Southern African Development Community leaders have called for the European Union and US to lift all sanctions imposed on Zimbabwe after endorsing President Robert Mugabe’s win in disputed elections last month.
Malawian President Joyce Banda said Zimbabweans had “suffered enough”.
The EU and US imposed sanctions on Zimbabwe in 2002 after accusing Robert Mugabe of brutally cracking down on his opponents – a charge he rejected.
Robert Mugabe, 89, is due to be inaugurated for a seventh term on Thursday.
The EU has a travel ban in place against Robert Mugabe and nine other of officials of his Zanu-PF party and has sanctions imposed on two companies.
The US also has a travel ban on Robert Mugabe and other top Zanu-PF officials, and has blacklisted companies linked to them from doing business with US companies.
Robert Mugabe won with 61% of the presidential vote against 34% for Morgan Tsvangirai, the outgoing prime minister and leader of the Movement for Democratic Change (MDC) party.
On Friday, the MDC dropped plans to challenge Robert Mugabe’s victory in court, alleging it would not get a fair hearing.
The MDC had alleged that the poll was marred by widespread fraud, a view rejected by African Union (AU) and other international observers.
Ending a meeting of the Southern African Development Community (SADC) in the Malawian capital, Lilongwe, on Sunday, regional leaders said in a statement that “all forms of sanctions” imposed on Zimbabwe should be lifted following the holding of “free and peaceful” elections.
“I believe Zimbabwe deserves better, Zimbabweans have suffered enough,” said Joyce Banda, Malawi’s leader and incoming chairperson of the 15-nation regional body.
In a further display of support for Robert Mugabe, regional leaders appointed him as the next SADC chairman and said the group’s next annual summit would be held in Zimbabwe, AFP news agency reports.

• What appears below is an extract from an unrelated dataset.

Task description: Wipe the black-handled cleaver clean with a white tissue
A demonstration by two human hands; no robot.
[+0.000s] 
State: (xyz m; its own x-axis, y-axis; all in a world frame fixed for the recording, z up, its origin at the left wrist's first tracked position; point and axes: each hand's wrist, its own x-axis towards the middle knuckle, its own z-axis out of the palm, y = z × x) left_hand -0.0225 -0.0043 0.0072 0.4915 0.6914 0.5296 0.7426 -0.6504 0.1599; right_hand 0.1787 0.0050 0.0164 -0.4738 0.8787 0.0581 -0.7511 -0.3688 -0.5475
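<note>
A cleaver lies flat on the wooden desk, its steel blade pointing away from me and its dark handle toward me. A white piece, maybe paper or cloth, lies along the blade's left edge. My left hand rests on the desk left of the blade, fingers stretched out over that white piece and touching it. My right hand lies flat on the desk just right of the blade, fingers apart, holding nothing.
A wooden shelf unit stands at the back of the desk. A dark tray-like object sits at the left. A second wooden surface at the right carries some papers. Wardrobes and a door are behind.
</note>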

The EU described last month’s election in Zimbabwe as generally peaceful, but said it was concerned about alleged irregularities.
In March, the EU suspended sanctions against 81 individuals and eight entities in Zimbabwe after hailing a referendum to approve a new constitution expanding civil liberties as credible and peaceful.

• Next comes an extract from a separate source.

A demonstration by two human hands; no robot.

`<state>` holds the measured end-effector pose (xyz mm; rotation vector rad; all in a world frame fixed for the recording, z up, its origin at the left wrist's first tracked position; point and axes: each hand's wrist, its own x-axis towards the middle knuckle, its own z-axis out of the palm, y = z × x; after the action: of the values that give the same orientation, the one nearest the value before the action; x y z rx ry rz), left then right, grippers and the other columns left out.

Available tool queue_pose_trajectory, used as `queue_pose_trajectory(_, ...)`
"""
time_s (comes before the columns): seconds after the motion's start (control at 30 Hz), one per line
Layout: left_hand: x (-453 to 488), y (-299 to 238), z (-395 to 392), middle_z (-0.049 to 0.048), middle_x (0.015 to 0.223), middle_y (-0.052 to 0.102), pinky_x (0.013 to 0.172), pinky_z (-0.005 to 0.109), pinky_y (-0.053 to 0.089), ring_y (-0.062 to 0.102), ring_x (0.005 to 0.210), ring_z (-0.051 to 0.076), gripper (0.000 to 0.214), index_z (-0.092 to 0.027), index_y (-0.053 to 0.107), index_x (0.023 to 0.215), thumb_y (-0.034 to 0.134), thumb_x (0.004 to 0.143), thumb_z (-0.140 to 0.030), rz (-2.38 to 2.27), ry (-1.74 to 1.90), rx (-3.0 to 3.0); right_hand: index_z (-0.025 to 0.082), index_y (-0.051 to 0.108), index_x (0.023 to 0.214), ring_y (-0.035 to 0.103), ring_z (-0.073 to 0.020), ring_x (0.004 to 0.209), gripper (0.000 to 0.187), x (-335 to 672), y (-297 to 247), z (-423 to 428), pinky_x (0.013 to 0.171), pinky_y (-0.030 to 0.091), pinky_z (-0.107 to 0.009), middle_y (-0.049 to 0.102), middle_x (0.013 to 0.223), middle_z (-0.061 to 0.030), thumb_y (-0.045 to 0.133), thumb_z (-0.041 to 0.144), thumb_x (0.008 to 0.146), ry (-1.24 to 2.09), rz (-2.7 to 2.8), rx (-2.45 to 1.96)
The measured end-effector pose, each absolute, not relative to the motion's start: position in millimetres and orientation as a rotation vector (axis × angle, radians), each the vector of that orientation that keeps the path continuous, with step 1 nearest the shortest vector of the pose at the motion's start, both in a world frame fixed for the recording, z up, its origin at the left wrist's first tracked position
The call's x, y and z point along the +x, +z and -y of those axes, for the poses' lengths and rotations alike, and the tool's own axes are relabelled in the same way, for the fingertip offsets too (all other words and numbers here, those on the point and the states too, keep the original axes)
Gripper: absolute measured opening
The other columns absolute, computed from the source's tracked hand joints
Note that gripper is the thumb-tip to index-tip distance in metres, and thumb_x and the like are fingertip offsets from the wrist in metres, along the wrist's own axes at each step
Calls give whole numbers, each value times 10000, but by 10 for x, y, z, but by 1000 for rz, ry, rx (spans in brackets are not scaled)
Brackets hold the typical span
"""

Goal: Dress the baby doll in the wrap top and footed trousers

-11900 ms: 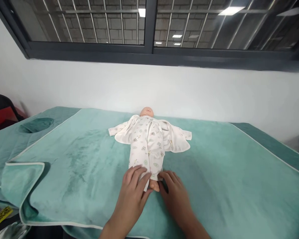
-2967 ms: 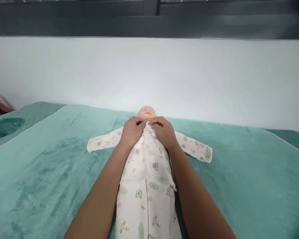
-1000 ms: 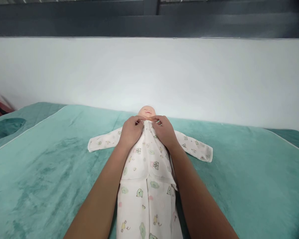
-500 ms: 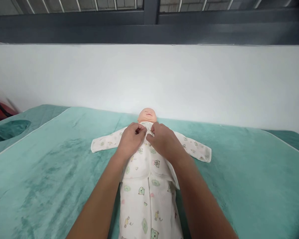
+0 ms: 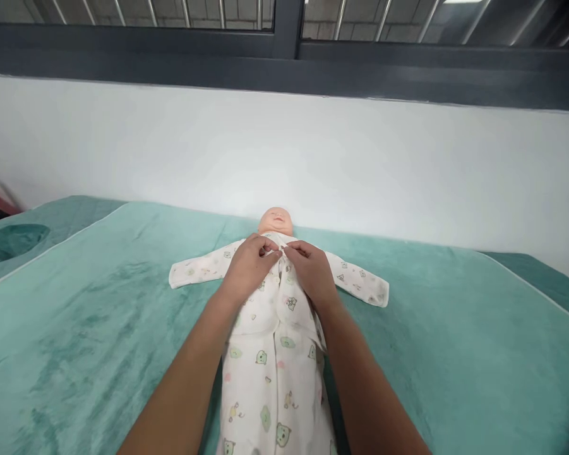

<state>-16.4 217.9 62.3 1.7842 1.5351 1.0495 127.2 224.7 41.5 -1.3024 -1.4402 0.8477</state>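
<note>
Just below the chin of the doll [image 5: 275, 222], the person's left grip [image 5: 249, 264] and right grip [image 5: 311, 266] meet almost tip to tip at the chest. The left grip has its thumb and fingers drawn together, pinching the front of the white printed top [image 5: 290, 309]; the right grip pinches the same front just beside it (the bit of cloth between the fingertips is too small to make out). The doll lies on its back under both grips, its head just beyond them. Outward from each grip a sleeve [image 5: 194, 272] lies stretched to the side. Nearer the person than the grips, between the forearms, runs the printed lower garment [image 5: 265, 392], with a line down its middle. All around the grips spreads the teal cover [image 5: 99, 316]; well beyond them stand the white wall [image 5: 312, 164] and a dark window frame [image 5: 170, 60].
</note>
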Motion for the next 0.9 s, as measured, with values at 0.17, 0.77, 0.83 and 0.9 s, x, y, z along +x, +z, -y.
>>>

However, it kept sanctions in place against two firms and 10 top officials, including Robert Mugabe.
Zimbabwe did not invite the EU and the US to monitor the elections, with Zanu-PF accusing them of bias.
The US described the vote on July 31 as “deeply flawed” and did not regard the results as a credible expression of the will of Zimbabweans.
The MDC has said that more than a million voters were prevented from casting their ballots – mainly in urban areas considered to be its strongholds, allegations backed up a 7,000-strong group of local observers, the Zimbabwe Election Support Network.
Allies of President Robert Mugabe have dismissed the allegations of voting fraud and accused Morgan Tsvangirai of being a bad loser.
Robert Mugabe’s victory heralded the end of the power-sharing government he formed with Morgan Tsvangirai in 2009 under pressure from regional leaders following elections marred by violence and allegations of rigging.
Robert Mugabe has governed Zimbabwe, a former British colony until 1964, from independence in 1980.